▶ _What to work on_:
Return all the data exactly, keeping the pictures out.

***** Data segment

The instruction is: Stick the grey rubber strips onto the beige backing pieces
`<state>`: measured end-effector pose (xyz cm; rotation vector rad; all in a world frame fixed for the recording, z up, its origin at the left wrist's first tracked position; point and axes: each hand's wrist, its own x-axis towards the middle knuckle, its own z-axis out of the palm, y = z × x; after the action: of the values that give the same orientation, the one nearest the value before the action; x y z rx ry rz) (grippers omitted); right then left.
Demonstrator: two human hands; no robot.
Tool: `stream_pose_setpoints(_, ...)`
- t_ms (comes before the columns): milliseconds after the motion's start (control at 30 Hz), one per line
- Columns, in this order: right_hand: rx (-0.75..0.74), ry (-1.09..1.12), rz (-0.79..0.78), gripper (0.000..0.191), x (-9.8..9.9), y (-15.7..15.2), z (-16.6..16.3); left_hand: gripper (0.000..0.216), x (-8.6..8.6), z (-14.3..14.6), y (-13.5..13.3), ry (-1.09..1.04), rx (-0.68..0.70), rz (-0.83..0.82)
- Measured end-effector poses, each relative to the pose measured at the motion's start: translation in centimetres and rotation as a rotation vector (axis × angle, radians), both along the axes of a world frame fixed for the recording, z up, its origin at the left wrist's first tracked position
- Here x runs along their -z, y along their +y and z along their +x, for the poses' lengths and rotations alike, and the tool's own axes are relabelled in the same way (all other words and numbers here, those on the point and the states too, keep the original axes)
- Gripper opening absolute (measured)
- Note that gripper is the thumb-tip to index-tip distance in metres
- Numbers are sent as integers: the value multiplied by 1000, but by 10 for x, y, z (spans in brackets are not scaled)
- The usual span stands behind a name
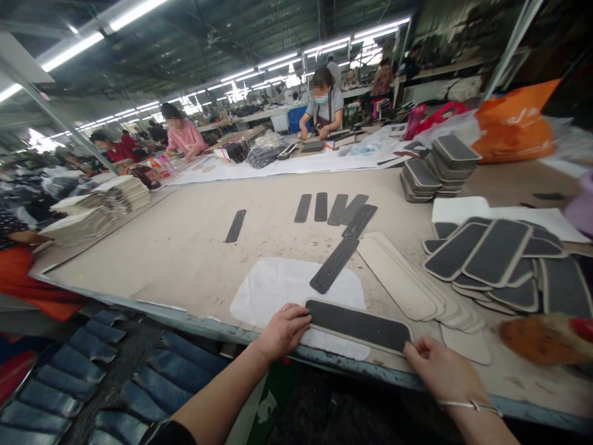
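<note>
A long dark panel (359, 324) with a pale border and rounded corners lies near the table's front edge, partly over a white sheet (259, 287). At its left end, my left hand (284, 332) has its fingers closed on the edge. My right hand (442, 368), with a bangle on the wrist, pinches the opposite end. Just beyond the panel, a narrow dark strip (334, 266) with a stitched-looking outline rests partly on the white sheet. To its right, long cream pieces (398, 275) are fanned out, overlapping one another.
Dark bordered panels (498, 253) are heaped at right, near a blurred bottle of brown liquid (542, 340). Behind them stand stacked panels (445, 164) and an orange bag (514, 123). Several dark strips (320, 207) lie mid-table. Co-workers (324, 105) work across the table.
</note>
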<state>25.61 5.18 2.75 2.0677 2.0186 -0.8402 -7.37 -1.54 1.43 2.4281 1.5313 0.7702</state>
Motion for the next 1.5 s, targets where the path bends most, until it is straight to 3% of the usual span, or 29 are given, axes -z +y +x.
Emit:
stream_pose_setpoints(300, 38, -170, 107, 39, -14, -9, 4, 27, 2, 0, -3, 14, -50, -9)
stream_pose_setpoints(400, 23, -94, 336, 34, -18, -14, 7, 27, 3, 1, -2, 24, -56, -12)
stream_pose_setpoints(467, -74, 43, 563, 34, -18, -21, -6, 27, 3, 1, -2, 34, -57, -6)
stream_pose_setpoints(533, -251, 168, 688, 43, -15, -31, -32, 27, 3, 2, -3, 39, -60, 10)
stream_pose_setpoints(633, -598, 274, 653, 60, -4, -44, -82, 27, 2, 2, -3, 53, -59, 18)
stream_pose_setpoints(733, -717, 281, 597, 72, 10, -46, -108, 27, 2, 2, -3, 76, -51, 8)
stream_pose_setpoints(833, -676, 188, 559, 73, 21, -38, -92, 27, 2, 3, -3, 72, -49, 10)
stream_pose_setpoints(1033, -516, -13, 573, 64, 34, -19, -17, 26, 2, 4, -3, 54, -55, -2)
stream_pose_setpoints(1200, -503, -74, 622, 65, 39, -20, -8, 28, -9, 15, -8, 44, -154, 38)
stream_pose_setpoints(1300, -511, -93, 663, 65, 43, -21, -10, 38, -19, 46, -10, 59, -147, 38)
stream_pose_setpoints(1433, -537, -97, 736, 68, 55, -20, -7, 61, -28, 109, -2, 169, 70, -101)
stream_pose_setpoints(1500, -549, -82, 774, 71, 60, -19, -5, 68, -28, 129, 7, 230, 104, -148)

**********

▶ _Response area_:
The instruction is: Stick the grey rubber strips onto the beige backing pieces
`<state>`: measured end-effector pose (xyz cm; rotation vector rad; all in a world frame fixed for the recording, z up, its origin at the left wrist's first tracked position; point and axes: each hand's wrist, its own x-axis towards the middle knuckle, its own z-axis out of the palm, y = z × x; after the action: of the values that give the same orientation, the one nearest the value before the action; x y z rx ry rz) (grippers omitted); right then left.
Demonstrator: two human hands; no robot.
Tool: `stream_pose_setpoints(_, ...)`
- t_ms (comes before the columns): milliseconds after the motion's start (control at 30 Hz), one per line
- Columns, in this order: right_hand: rx (-0.75..0.74), ry (-1.09..1.12), rz (-0.79..0.78), gripper (0.000..0.191), x (-9.8..9.9), y (-15.7..15.2), z (-16.6..16.3); left_hand: gripper (0.000..0.216), x (-8.6..8.6), z (-14.3..14.6), y (-13.5..13.3), ry (-1.09..1.04), rx (-0.68..0.70), rz (-0.83..0.82)
- Measured end-effector poses, each relative to the pose measured at the motion's start: translation in centimetres and rotation as a rotation vector (axis × angle, radians), both along the axes of a world frame fixed for the recording, z up, its origin at the left wrist's first tracked position
- Here x runs along their -z, y along their +y and z along their +x, for the poses' lengths and rotations alike, and the tool's own axes are relabelled in the same way (all other words and numbers here, those on the point and the states too, keep the original axes)
- Gripper opening absolute (measured)
- Note that gripper is the thumb-tip to index-tip distance in metres
- Numbers are sent as integers: the value multiplied by 1000, but by 10 for x, y, z (spans in brackets are not scaled)
- The usual span stands behind a name
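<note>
A long dark panel (359, 324) with a pale border and rounded corners lies near the table's front edge, partly over a white sheet (259, 287). At its left end, my left hand (284, 332) has its fingers closed on the edge. My right hand (442, 368), with a bangle on the wrist, pinches the opposite end. Just beyond the panel, a narrow dark strip (334, 266) with a stitched-looking outline rests partly on the white sheet. To its right, long cream pieces (398, 275) are fanned out, overlapping one another.
Dark bordered panels (498, 253) are heaped at right, near a blurred bottle of brown liquid (542, 340). Behind them stand stacked panels (445, 164) and an orange bag (514, 123). Several dark strips (320, 207) lie mid-table. Co-workers (324, 105) work across the table.
</note>
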<state>25.61 5.18 2.75 2.0677 2.0186 -0.8402 -7.37 -1.54 1.43 2.4281 1.5313 0.7702</state>
Motion for the next 1.5 s, targets where the path bends most, until it is straight to 3% of the usual span, or 29 are given, axes -z +y +x.
Emit:
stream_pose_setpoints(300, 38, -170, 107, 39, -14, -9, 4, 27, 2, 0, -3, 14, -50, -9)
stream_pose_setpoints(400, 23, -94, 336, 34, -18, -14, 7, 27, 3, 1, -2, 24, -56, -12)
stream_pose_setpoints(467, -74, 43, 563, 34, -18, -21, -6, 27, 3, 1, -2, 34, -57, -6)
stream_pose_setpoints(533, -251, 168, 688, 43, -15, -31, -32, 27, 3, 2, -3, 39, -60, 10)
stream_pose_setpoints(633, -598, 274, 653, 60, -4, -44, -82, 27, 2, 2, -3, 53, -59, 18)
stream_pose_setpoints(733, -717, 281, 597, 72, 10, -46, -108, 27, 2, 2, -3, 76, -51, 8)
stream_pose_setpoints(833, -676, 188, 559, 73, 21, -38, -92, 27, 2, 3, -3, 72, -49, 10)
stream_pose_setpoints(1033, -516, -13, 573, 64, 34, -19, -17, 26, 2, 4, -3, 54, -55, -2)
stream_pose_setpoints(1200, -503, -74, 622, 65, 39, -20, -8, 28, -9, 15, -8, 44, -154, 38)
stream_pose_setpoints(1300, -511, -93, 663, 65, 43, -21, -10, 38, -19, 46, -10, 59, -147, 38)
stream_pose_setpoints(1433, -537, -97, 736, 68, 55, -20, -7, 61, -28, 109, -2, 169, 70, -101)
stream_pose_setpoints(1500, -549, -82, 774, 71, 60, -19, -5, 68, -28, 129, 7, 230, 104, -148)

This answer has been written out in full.